**EXERCISE**: The answer must be a single number: how many lines of the records below contain "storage".

**GIVEN ENTRIES**:
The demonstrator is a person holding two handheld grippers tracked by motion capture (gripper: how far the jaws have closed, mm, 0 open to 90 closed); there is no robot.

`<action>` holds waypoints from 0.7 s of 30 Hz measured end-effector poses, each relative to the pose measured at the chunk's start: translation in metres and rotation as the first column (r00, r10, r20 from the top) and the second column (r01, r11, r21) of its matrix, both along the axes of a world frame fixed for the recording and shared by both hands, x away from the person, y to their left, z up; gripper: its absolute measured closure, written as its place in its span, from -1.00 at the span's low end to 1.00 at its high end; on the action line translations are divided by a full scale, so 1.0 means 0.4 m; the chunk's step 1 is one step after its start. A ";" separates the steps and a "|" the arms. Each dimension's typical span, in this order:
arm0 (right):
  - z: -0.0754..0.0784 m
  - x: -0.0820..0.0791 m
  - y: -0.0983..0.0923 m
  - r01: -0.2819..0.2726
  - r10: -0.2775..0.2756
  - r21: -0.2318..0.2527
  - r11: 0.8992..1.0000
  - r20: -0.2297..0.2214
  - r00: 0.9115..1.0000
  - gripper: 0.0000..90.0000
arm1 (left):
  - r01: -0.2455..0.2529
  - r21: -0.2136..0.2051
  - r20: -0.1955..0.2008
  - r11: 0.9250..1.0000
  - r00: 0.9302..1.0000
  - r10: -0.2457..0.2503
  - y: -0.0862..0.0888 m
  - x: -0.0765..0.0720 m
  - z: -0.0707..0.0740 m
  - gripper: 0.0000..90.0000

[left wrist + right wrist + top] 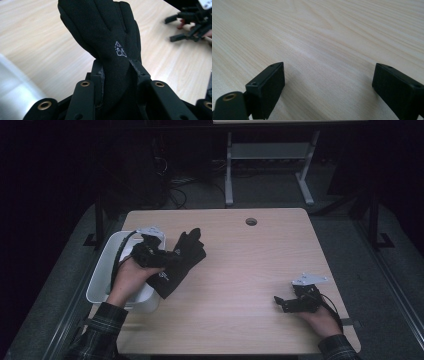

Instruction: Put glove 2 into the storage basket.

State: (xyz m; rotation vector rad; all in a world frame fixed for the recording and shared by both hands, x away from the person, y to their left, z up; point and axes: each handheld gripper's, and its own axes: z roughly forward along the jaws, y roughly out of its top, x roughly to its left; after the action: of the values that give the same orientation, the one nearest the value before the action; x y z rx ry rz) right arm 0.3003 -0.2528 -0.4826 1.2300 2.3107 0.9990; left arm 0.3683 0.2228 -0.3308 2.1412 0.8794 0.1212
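One soft, matte black glove (pixel 105 32), five-fingered with a small white logo, is clamped in the left gripper (pixel 116 72) beside a smooth white rectangular bin (pixel 102 275); right gripper (pixel 328 82) gapes over bare wood-grain table (pixel 324 30).

On my screen: one light wood worktop (pixel 240 270), pale grain, with a round cable hole (pixel 251 221) near its far edge. One white plastic bin (pixel 102 275) sits at the worktop's left edge. Beyond the worktop I see dark floor, a grey metal frame (pixel 270 155) of another table, and loose black cables (pixel 175 190) lying beside it.
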 end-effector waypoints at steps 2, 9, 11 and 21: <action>0.000 0.000 0.000 0.000 0.000 0.000 1.000 0.000 1.000 -0.76 | -0.028 0.001 0.000 1.000 1.000 0.028 0.031 0.005 0.004 0.51; 0.000 0.000 0.000 -0.001 0.001 0.000 1.000 0.003 1.000 -0.76 | -0.131 -0.006 -0.004 0.991 0.991 0.131 0.135 0.013 0.007 0.51; 0.000 0.000 0.000 -0.001 0.001 0.000 1.000 0.003 1.000 -0.76 | -0.153 -0.009 -0.005 0.988 0.988 0.153 0.160 0.015 0.006 0.51; 0.000 0.000 0.000 -0.001 0.001 0.000 1.000 0.003 1.000 -0.76 | -0.273 0.007 -0.030 0.962 0.962 0.273 0.278 0.028 -0.034 0.50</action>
State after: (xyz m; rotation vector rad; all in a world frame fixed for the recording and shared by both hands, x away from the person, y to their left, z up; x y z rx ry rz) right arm 0.3004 -0.2529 -0.4826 1.2266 2.3098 0.9999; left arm 0.3793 0.3341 -0.3443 2.0185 1.1907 0.2301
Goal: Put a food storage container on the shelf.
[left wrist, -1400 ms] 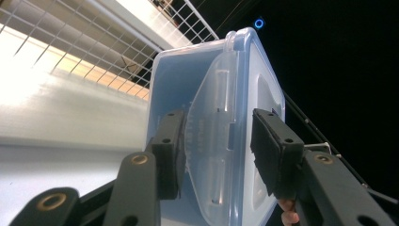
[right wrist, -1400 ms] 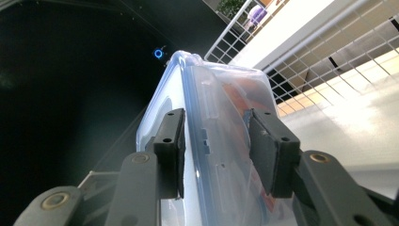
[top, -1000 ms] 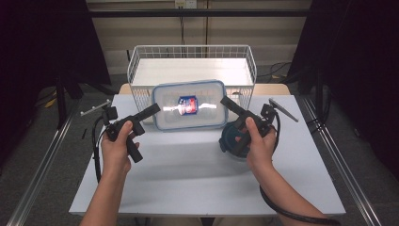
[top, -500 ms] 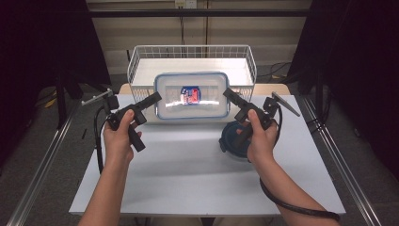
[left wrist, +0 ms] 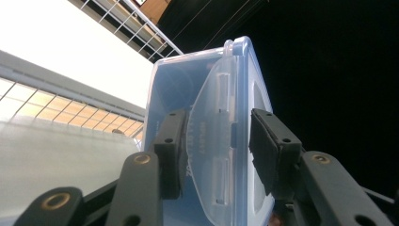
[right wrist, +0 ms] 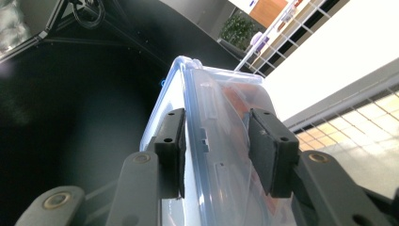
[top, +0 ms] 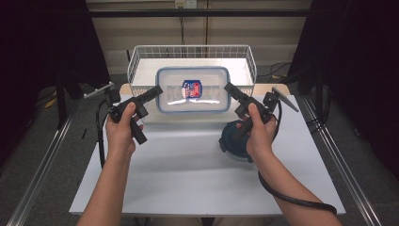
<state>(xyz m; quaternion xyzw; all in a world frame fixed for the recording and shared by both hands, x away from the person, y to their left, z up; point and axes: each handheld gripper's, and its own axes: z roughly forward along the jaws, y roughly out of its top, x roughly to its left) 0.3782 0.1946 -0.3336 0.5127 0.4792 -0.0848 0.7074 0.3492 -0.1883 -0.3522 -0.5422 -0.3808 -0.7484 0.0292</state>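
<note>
Nearest the person on the white desk [top: 188, 174] there's a dark blue round lid [top: 234, 145], sitting just under the right hand. Past that, the left gripper [top: 155, 91] and right gripper [top: 229, 89] have their fingers clamped on the two short ends of a clear lidded container [top: 193, 89], held up off the desk with something red and blue inside. Right behind it sits a white wire basket [top: 141, 59] at the far edge.
</note>
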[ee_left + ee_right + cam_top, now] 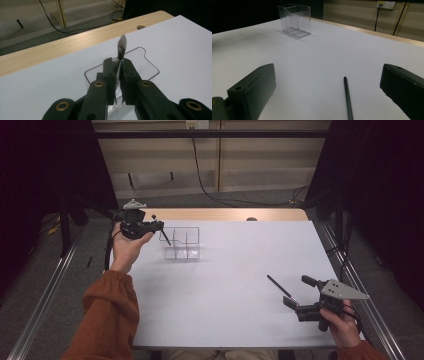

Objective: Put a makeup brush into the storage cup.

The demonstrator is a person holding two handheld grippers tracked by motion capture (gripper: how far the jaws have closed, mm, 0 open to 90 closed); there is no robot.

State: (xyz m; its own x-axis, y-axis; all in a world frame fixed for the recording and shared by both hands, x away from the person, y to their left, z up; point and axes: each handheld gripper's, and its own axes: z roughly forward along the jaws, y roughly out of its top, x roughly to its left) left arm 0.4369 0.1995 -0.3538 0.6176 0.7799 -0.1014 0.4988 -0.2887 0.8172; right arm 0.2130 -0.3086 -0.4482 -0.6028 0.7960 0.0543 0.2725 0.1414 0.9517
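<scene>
At the upper left of the high view the left gripper [159,226] hangs over the clear holder [182,243], its jaws closed tight on a thin brush [164,236] that slants down toward the holder's left compartment. In the left gripper view the brush's soft tip [122,47] sticks up past the jaws, blurred, with the holder's rim [140,48] just behind it. At the lower right, the right gripper [299,293] rests low near the surface [225,275], its jaws standing wide apart with nothing between the pads; a dark pen [281,289] lies flat just ahead of it, and in the right gripper view that pen [347,97] runs between the two jaws without touching either.

What I would worry about: the holder looks light and unanchored, so the brush catching its wall or a divider could tip or slide it. The brush is gripped at a slant, so on release it may lean out or fall beside the holder. The pen lies flat on a smooth sheet and could roll away from closing jaws.

Around: bare wood edge of the table [225,214] beyond the sheet, cables [210,185] on the floor behind. Nothing stands between pen and holder
</scene>
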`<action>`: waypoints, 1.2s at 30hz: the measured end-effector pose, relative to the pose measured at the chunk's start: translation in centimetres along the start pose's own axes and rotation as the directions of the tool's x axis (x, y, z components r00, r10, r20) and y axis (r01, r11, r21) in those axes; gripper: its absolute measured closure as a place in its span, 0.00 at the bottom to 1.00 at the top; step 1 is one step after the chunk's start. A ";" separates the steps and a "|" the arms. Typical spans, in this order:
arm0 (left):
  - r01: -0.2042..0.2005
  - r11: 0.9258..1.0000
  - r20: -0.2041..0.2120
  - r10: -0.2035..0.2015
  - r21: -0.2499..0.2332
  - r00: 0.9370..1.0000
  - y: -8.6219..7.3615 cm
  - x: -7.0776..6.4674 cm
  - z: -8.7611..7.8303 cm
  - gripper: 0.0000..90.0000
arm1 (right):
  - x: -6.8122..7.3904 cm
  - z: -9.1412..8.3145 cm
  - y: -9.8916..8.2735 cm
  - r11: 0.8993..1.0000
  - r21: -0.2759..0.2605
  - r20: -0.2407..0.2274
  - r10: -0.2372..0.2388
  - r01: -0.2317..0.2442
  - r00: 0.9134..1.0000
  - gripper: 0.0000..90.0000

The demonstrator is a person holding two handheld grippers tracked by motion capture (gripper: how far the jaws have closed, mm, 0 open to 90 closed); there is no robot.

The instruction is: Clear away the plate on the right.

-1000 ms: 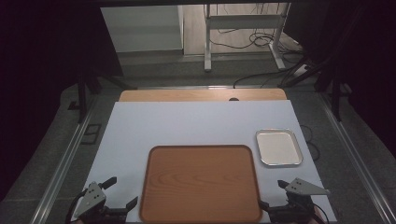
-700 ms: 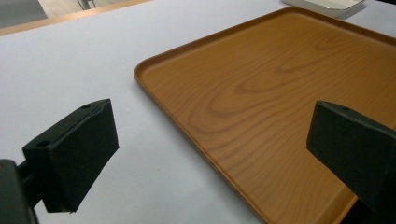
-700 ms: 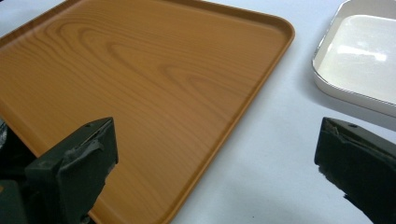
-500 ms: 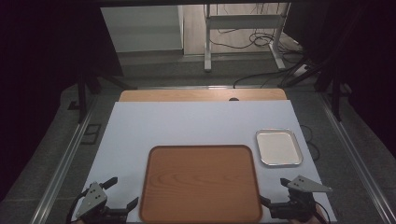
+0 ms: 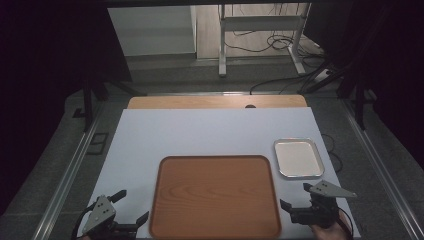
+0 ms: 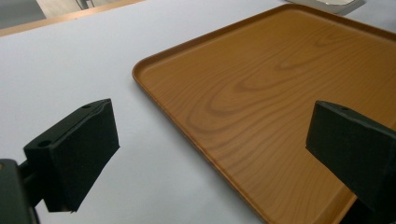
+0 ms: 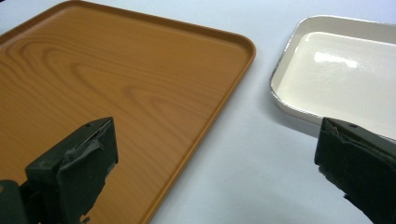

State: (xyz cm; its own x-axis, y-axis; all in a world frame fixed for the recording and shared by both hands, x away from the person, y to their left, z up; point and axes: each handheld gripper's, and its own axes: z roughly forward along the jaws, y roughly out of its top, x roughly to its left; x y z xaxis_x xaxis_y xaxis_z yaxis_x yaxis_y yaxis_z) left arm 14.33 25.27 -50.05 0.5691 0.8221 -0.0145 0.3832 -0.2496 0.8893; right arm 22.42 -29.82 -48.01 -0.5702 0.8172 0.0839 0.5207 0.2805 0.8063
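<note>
A brown wooden tray (image 5: 215, 195) lies empty on the white table top near the front edge. My left gripper (image 5: 132, 206) hovers open at the tray's left front corner, nothing between its jaws. In the left gripper view the left gripper (image 6: 212, 121) straddles the tray's (image 6: 280, 79) left rim. My right gripper (image 5: 294, 195) stands open at the tray's right front corner, below a small white metal-rimmed tray (image 5: 298, 157). In the right gripper view the right gripper (image 7: 217, 130) spans the gap between the wooden tray (image 7: 116, 70) and the small white tray (image 7: 345, 70).
The white table top (image 5: 210, 132) stretches bare behind the trays to a wooden strip (image 5: 215, 102) at the far edge. Metal rails (image 5: 75, 165) run along both sides of the table. Cables and a stand's legs (image 5: 260, 40) lie on the floor beyond.
The right gripper has crept slightly forward, away from the near edge. The left gripper has barely moved. Both stay open.
</note>
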 end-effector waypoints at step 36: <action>-0.011 1.000 -0.003 0.011 0.010 1.000 0.0 -0.1 0.1 0.02 | -5.6 2.9 1.5 0.995 0.049 0.134 0.082 -0.089 0.988 0.00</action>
State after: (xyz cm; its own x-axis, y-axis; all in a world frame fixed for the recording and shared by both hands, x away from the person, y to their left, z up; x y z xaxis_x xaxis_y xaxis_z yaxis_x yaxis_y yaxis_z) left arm 14.32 25.10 -50.06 0.5714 0.8207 -0.0036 0.3846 -0.2638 0.8846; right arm 28.23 -32.52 -48.93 -0.4352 0.8976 0.0705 0.6002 0.2309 0.7658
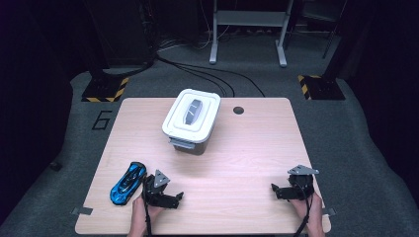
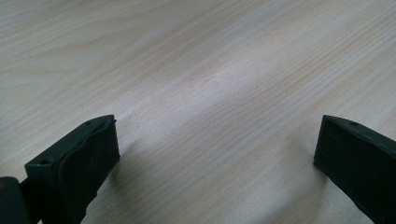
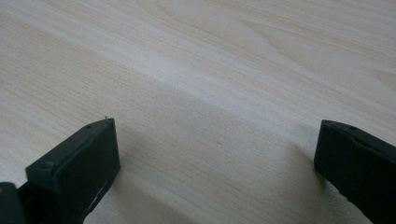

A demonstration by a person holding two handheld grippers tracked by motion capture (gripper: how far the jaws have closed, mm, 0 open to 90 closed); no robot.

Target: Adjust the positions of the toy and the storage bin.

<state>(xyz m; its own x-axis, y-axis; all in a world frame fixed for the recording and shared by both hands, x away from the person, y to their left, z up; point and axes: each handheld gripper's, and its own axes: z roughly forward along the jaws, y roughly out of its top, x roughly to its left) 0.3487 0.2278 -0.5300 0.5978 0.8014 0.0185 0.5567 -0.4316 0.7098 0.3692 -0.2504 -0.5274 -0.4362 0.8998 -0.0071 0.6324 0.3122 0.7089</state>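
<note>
**A:** High view. Which hand-held gripper is nearer the blue toy car?

**B:** The left hand-held gripper. The car lies just beside its body, on the side away from the right hand-held gripper, and apart from its jaws, which point across the table toward the other hand. The car's long axis runs obliquely, nose away from the person and slightly toward the table's middle. The right hand-held gripper is well apart from it, across the near edge.

**A:** What else stands near?

**B:** A white lidded box sits ahead of both hand-held grippers, nearer the left one's side, with a small grey car resting on its lid. A dark round hole in the table lies just beside the box. Nothing stands between the left hand-held gripper and the blue car; in my judgement the jaws must first swing round toward it.

**A:** Left gripper view?

**B:** The two black jaws stand wide apart and hold nothing; bare wood grain of the table lies between and beyond them.

**A:** Right gripper view?

**B:** The same arrangement: jaws spread wide, nothing held, bare table ahead. Both hand-held grippers sit low over the surface, judging by the shadows beneath the jaws.
</note>
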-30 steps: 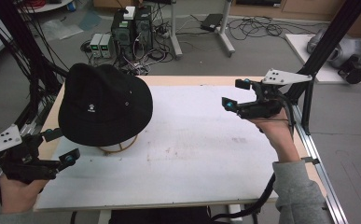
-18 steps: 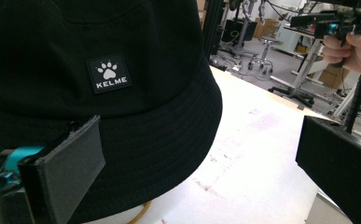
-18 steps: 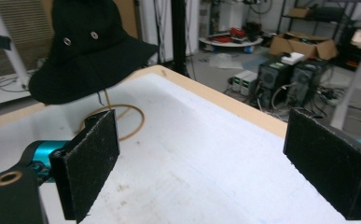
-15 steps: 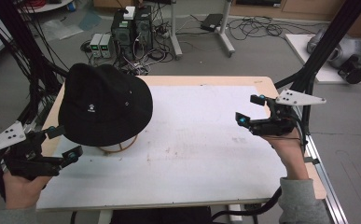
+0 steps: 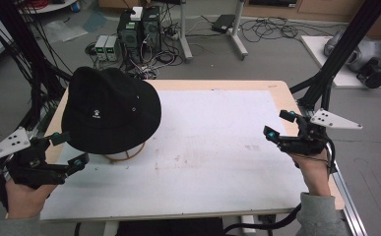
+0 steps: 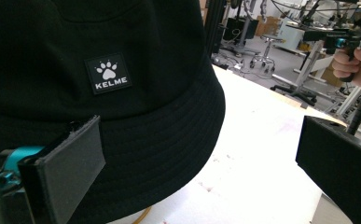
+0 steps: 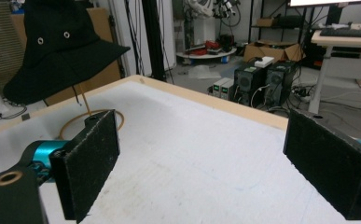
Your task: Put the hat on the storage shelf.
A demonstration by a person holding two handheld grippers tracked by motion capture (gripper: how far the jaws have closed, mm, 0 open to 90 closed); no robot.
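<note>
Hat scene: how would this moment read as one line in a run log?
hat: on stand, table's left | left gripper: open, near brim, not touching | right gripper: open, over table's right edge, holding nothing

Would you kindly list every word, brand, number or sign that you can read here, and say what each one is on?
"KELME", under a white paw print: on the square black patch sewn to the black fabric bucket hat.
The same patch in the high view: too small to read.
No other legible text.
</note>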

**THE ANSWER**: 5